Auch Kinder anderer Überlebender nehmen teil, darunter die Nachkommen von Irene Hallmann-Strauß, Walter Joelsen und Gerhard Meinhardt. Zudem sprechen Moris Lehner, Sohn des Dachau-Überlebenden Nikolaus Lehner, und C. Bernd Sucher, dessen Mutter das KZ Belzec überlebte, beim gemeinsamen Abschluss in der Jüdischen Gedenkstätte.

Erinnerung an die Opfer der Pogromnacht

Nach der Reichspogromnacht vom 9. auf den 10. November 1938 wurden über 30.000 jüdische Männer verhaftet und in Konzentrationslager verschleppt – etwa 11.000 von ihnen nach Dachau. Viele überlebten die brutalen Haftbedingungen nicht.

Während der Gedenkfeier erinnern Judith Einsiedel, die ukrainische Freiwillige Khrystyna Maksymliuk (Aktion Sühnezeichen Friedensdienste) und Björn Mensing in der Versöhnungskirche an drei Schicksale:

  • Julius Kohn (1886–1943), Dachauer Bürger, der nach der Pogromnacht ins KZ Dachau verschleppt und später in Auschwitz ermordet wurde.

  • Abraham Müller (1883–1938), Religionslehrer an der Münchner Hauptsynagoge, der in Dachau ermordet wurde.

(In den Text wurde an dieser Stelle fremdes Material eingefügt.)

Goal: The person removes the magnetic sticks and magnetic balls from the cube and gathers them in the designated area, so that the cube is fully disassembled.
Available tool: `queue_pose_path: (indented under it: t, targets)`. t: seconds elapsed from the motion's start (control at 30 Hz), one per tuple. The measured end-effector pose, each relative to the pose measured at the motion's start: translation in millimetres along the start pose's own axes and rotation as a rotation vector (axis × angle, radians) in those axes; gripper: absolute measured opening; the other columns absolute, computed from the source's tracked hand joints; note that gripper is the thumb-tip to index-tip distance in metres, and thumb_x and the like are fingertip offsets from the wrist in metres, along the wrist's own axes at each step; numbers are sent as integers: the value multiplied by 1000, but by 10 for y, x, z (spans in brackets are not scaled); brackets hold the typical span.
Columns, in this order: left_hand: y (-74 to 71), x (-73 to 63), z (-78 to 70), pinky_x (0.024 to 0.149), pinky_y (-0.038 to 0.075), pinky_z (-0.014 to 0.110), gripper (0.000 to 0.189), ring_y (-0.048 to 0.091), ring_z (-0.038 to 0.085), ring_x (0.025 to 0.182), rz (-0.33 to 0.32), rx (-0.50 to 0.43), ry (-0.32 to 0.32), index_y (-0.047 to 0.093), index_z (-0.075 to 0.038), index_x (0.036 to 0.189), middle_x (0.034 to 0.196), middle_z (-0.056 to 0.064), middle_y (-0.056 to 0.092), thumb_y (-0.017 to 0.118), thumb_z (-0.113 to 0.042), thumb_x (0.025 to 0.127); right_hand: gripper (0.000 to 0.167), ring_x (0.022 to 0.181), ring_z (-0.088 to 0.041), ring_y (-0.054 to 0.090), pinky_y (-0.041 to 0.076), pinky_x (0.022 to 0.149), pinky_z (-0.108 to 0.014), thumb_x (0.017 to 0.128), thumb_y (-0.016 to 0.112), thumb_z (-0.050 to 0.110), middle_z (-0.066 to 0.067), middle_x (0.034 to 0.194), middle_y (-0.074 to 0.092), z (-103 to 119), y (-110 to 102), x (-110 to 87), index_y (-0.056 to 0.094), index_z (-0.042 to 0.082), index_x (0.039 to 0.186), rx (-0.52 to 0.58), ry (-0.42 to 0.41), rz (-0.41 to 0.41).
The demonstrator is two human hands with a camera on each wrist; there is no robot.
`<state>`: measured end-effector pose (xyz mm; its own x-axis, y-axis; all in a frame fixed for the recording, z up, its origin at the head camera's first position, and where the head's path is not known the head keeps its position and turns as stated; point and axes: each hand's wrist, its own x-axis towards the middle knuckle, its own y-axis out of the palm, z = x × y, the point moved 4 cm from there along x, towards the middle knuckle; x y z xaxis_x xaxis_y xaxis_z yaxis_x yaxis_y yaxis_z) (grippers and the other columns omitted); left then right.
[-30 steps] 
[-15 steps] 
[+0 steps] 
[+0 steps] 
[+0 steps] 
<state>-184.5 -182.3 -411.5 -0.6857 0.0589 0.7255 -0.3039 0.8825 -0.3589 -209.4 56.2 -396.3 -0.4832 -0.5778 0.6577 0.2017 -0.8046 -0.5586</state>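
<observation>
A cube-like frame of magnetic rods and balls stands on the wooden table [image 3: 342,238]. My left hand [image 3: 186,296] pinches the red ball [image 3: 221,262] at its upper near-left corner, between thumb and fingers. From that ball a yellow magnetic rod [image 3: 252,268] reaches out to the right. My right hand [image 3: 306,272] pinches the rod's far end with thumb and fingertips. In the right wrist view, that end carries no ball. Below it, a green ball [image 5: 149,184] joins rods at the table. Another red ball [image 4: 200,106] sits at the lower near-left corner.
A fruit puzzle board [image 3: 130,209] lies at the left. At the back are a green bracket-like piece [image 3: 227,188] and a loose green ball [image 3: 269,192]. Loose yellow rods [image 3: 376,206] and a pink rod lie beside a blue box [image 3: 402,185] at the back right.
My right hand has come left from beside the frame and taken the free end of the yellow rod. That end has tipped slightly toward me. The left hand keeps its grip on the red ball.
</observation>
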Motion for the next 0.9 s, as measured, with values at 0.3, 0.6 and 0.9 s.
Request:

  • Erwin Schild (1920–2024), Student der Israelitischen Lehrerbildungsanstalt Würzburg, der das KZ überlebte und später Rabbiner in Kanada wurde.

Kirche bekennt Mitschuld

Pfarrer Mensing bekennt in seiner Ansprache die Mitschuld der Kirche am Schweigen und Versagen in der NS-Zeit. Er erinnert daran, dass Martin Sasse, der damalige evangelische Landesbischof von Thüringen, die Pogromnacht als Erfüllung von Luthers antijüdischen Forderungen deutete.

"Auch wenn Sasse nicht für alle sprach, fand keiner seiner Amtsbrüder den Mut, die Verbrechen öffentlich zu verurteilen", schreibt Mensing in einer Mitteilung zur Veranstaltung. Er verweist zugleich auf einzelne mutige Christinnen und Christen, etwa den Berliner Pfarrer Heinrich Grüber, der Juden versteckte und später selbst im KZ Dachau inhaftiert war. Seine Enkeltochter Sabine Stäritz wird an der Feier teilnehmen.

Gemeinsames Gedenken an der Jüdischen Gedenkstätte

Zum Abschluss der Veranstaltung gehen die Teilnehmenden zur benachbarten Jüdischen Gedenkstätte. Dort spricht C. Bernd Sucher als Vorsitzender der Liberalen jüdischen Gemeinde Beth Shalom München. Moris Lehner trägt Psalm 91 auf Hebräisch vor, seine Frau Anne-Rose Lieberman-Alfasi liest die deutsche Übersetzung.

Musikalisch gestaltet wird die Feier vom DiözesanJugendchor Pueri Cantores des Erzbistums München und Freising unter Leitung von Christian Schramm. Die Orgel spielt Angelika Sutor.